Can agentic AI browsers auto-update 400+ webshop articles?
We’re doing a home renovation, and that means we need to clear out a lot of stuff. My wife’s Vinted webshop had 400+ clothing items that needed to go.
To make things move faster, we wanted to decrease prices on all these items. Doing this manually would be a lot of repetitive work, so with all the recent buzz around agentic browsing, I wanted to see if these tools could help.
Testing Perplexity Comet
I started with Perplexity Comet:
Visit every single one of the urls below one by one. Each url contains an edit form for an article in a webshop. Decrease the price by 50%, but do not go below 9,95 EUR and click the save button. Log the URL every time you've handled one for future reference. After each save, continue with the next url until you have handled all urls below. This will take a long time, but it is essential you do all urls. Only keep track of the urls you have handled, do not log any other information.
// list of urls
It worked for small batches, but it really did not want to run through the full list. It kept complaining the task was too time consuming. Even after multiple attempts to convince it to continue until done, it still stopped early.
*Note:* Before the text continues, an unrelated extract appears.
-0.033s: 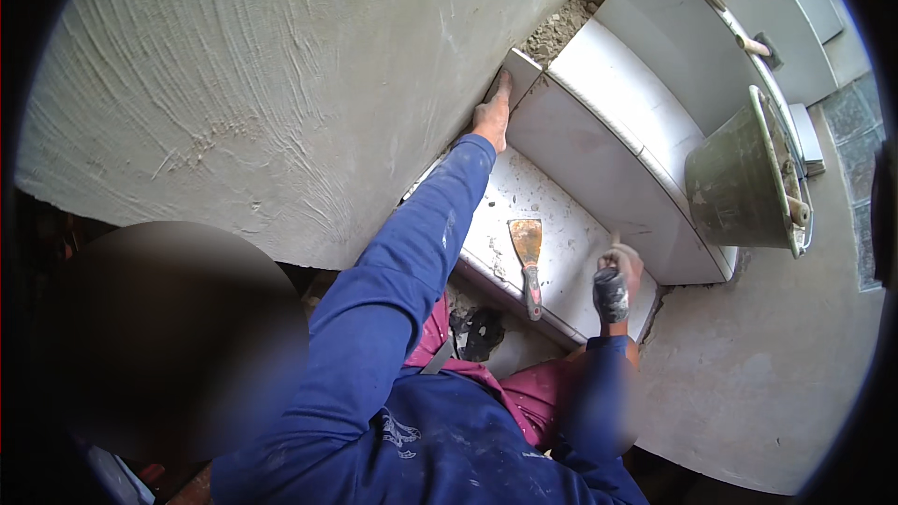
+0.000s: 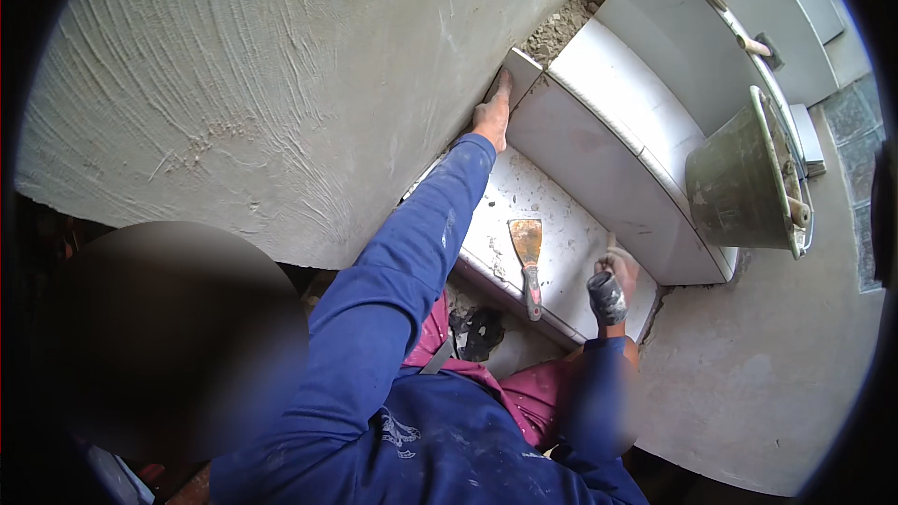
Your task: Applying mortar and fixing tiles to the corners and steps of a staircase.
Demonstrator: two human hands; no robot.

Batches of about 10 URLs worked reasonably well.
Here’s Comet in action, processing a batch of URLs:
Comet: While it successfully handled individual tasks, the inability to process large batches made it impractical for our 400+ item scenario. The constant need to restart and manually manage batches defeated the purpose of automation.
Testing OpenAI Atlas
Then I tried OpenAI Atlas. Initially, I had quite some issues getting it to work. A plain prompt did not trigger Agentic mode. Once I found the right setting, it was relatively fast, but it still refused to do more than 3 items in one run, even with extra convincing.
I used the same prompt as above.
The following video shows Atlas processing a few items before stopping:
Atlas: Despite its speed advantages, the hard limit of 3 items per run made it equally unsuitable for bulk operations. The agentic mode required manual activation and still needed constant supervision.
Testing Claude Code
For Claude Code, I switched to a more explicit pseudo-code style prompt:
# Agent Instructions
You are an agent managing a webshop.
## Your Task
1. Read the urls.txt file
2. Read the progress log at `progress.txt`
3. Read the done log at `done.txt`
4. Remove the first line from urls.txt and put it in progress.txt
5. Navigate to the URL and:
- Decrease the price (data-testid="price-input--input") by 50%. Make sure the price does not drop below 9.95.
- Click the "Save" button (data-testid="upload-form-save-button") at the bottom of the page and wait for the new page to load.
6. Move the line from progress.txt to done.txt with the old price and the new price, separated by a comma. For example: `https://example.com/product/123,19.99,9.99`
7. Repeat the process until urls.txt is empty.
This approach could have handled the full list, but it was too slow: about 2.5 minutes per item. It also burned through tokens very fast. I stopped it after around 3 hours, after hitting both my session limit and 42 USD in free credits.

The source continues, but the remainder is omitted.